• Work order:
Only the number is wanted: how many lines in the data contain "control"?

START Recorded information

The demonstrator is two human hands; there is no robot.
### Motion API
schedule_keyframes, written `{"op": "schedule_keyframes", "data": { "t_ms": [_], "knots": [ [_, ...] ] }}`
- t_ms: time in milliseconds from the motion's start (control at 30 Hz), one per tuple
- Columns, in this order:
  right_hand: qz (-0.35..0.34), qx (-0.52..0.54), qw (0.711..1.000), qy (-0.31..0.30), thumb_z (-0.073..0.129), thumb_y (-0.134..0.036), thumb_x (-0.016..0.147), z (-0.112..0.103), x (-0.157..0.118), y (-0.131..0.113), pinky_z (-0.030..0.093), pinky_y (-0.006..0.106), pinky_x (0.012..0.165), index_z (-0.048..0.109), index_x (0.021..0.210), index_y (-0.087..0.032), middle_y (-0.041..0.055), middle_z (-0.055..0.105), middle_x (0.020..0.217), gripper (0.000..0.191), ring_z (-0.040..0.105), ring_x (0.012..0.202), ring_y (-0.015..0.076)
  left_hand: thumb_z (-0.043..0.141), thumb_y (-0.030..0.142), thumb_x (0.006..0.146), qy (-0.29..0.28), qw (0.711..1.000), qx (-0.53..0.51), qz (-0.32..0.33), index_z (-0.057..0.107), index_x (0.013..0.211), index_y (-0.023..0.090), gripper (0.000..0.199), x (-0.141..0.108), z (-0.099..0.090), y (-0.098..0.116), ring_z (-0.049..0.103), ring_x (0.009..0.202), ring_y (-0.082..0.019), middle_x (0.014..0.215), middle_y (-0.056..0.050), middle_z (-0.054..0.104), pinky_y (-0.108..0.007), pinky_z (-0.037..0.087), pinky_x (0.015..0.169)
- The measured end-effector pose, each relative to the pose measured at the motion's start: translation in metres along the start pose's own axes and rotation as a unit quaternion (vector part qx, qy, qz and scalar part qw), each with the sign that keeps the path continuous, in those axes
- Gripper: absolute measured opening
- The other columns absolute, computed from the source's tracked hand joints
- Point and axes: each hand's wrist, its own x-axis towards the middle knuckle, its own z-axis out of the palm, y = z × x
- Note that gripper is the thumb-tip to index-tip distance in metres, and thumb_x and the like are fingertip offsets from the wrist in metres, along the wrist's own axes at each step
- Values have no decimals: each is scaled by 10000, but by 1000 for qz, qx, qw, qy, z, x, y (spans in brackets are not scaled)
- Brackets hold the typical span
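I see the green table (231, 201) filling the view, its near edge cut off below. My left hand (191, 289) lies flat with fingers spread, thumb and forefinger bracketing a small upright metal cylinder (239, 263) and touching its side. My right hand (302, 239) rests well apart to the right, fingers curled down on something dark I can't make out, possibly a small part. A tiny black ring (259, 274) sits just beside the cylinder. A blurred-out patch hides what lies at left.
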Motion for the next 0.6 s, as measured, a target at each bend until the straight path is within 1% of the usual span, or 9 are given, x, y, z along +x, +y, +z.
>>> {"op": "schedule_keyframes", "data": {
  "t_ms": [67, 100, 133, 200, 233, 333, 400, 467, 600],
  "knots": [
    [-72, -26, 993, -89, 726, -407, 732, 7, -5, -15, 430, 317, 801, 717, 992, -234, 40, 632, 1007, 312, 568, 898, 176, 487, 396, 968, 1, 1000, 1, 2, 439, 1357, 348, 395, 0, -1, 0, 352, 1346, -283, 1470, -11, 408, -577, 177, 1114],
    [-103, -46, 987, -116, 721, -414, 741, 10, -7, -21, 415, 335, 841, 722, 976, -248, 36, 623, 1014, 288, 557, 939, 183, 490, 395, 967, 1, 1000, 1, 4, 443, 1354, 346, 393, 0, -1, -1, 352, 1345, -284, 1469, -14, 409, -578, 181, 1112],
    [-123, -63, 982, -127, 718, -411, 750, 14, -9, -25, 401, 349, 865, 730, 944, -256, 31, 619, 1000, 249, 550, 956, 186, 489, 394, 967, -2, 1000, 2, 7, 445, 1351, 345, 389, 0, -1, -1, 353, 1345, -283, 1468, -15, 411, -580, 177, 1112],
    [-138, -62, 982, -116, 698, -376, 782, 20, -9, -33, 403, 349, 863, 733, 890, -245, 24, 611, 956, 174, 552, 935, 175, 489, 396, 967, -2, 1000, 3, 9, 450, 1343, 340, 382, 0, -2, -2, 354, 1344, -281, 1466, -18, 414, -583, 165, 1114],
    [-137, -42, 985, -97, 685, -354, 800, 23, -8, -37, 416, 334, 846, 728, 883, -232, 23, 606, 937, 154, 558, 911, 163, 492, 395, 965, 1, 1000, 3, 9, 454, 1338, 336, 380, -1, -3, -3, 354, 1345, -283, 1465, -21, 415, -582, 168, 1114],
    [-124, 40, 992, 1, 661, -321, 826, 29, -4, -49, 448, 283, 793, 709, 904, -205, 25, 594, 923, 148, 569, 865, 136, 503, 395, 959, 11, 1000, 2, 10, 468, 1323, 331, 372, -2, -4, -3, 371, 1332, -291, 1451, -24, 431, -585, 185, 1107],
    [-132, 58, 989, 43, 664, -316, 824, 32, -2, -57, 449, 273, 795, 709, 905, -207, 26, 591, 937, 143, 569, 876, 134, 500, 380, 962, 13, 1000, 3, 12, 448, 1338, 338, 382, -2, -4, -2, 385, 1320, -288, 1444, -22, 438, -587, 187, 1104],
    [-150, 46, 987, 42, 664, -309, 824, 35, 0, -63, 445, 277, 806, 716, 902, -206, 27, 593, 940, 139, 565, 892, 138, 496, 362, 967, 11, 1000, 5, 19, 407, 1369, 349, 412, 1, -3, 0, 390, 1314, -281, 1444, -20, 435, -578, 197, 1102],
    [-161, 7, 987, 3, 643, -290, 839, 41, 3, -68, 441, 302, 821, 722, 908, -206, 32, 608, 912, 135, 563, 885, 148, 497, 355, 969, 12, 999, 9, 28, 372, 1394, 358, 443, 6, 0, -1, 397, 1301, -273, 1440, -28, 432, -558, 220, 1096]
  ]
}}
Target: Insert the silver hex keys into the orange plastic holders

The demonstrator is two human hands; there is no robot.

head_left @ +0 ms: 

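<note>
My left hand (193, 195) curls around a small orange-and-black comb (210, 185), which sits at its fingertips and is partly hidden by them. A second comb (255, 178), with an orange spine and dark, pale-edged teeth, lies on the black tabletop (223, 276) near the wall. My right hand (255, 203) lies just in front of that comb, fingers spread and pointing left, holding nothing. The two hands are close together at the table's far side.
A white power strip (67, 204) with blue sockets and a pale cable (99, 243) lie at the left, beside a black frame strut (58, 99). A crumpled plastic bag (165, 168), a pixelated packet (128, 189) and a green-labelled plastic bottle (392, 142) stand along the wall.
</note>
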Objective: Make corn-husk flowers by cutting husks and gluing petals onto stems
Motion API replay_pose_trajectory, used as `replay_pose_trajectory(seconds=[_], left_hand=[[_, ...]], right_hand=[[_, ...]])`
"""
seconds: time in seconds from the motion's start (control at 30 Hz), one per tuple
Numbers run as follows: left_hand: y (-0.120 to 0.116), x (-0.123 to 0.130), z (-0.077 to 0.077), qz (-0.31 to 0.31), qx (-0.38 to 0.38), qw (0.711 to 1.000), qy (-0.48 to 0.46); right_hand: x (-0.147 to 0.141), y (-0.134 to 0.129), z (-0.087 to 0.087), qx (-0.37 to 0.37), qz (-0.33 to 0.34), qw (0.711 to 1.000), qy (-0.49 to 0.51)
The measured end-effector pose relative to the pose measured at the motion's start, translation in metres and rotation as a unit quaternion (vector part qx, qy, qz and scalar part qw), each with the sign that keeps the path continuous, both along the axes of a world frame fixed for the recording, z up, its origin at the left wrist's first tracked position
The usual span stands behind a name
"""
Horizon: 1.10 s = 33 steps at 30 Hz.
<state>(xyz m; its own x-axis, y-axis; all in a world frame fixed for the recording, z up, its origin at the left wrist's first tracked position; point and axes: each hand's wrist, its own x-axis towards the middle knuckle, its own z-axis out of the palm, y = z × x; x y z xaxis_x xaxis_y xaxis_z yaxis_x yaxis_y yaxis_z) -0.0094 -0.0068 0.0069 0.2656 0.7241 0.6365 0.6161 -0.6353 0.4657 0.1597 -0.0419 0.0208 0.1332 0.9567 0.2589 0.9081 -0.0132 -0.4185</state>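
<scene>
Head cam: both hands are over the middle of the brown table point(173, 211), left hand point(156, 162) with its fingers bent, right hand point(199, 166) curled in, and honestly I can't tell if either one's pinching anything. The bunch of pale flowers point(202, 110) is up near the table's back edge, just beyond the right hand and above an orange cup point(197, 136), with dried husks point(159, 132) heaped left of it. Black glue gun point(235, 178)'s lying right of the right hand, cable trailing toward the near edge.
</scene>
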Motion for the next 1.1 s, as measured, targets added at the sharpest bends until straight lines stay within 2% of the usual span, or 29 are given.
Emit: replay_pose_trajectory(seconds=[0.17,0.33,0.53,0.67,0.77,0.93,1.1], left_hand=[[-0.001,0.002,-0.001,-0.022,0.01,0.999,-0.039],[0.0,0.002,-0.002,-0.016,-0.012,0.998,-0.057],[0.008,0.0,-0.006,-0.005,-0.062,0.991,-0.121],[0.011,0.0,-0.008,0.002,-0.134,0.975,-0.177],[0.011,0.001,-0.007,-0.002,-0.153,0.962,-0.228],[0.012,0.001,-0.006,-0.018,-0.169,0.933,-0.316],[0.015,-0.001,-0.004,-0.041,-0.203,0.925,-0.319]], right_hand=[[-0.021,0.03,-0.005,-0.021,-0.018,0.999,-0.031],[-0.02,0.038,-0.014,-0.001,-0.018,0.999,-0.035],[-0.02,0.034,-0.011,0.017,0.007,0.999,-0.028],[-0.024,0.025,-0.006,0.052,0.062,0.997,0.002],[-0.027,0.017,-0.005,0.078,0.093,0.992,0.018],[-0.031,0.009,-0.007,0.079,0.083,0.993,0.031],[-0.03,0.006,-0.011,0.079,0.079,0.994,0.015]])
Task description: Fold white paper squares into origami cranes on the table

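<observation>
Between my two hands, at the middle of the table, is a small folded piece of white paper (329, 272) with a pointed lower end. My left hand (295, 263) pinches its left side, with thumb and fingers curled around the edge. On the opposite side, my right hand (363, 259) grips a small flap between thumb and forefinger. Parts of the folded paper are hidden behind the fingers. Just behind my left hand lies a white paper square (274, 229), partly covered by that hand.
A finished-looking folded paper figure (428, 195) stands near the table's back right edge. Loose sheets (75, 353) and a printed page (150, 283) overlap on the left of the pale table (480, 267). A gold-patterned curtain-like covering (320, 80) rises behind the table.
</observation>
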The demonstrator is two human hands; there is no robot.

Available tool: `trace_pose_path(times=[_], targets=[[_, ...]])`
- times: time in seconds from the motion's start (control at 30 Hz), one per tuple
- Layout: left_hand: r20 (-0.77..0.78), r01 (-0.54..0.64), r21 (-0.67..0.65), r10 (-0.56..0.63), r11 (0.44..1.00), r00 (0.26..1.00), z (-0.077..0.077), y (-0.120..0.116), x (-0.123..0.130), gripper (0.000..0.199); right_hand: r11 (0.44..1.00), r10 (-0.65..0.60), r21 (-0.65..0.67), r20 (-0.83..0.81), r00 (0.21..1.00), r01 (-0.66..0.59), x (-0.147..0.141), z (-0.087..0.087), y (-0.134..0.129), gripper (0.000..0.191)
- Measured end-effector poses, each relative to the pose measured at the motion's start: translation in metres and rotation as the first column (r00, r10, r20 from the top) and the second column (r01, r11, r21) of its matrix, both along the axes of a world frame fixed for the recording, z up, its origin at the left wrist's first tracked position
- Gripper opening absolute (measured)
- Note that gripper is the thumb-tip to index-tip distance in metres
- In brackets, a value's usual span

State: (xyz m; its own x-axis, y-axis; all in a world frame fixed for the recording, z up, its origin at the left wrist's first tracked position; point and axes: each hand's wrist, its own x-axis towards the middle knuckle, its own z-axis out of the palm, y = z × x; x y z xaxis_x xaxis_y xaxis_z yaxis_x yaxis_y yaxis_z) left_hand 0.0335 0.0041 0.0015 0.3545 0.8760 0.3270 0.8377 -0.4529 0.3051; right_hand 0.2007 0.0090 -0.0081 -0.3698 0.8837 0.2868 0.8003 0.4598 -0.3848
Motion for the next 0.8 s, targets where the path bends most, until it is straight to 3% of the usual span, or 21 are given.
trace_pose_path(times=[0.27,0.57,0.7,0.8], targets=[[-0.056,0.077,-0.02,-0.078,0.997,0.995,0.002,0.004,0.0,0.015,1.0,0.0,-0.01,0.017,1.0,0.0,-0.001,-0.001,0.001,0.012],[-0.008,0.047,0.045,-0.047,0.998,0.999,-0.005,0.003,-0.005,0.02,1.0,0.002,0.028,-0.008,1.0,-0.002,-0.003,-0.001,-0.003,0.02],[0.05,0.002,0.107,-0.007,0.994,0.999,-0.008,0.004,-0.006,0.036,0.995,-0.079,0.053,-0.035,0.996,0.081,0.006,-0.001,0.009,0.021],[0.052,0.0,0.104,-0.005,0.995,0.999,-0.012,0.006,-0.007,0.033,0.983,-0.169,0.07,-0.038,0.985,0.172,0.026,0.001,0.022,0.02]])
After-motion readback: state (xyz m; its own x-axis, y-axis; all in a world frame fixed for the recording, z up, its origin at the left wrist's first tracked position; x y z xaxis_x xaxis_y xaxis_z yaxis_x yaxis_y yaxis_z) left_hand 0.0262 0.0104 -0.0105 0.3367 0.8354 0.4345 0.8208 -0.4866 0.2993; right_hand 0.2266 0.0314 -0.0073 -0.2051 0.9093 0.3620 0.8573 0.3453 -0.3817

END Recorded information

• Completed exercise:
3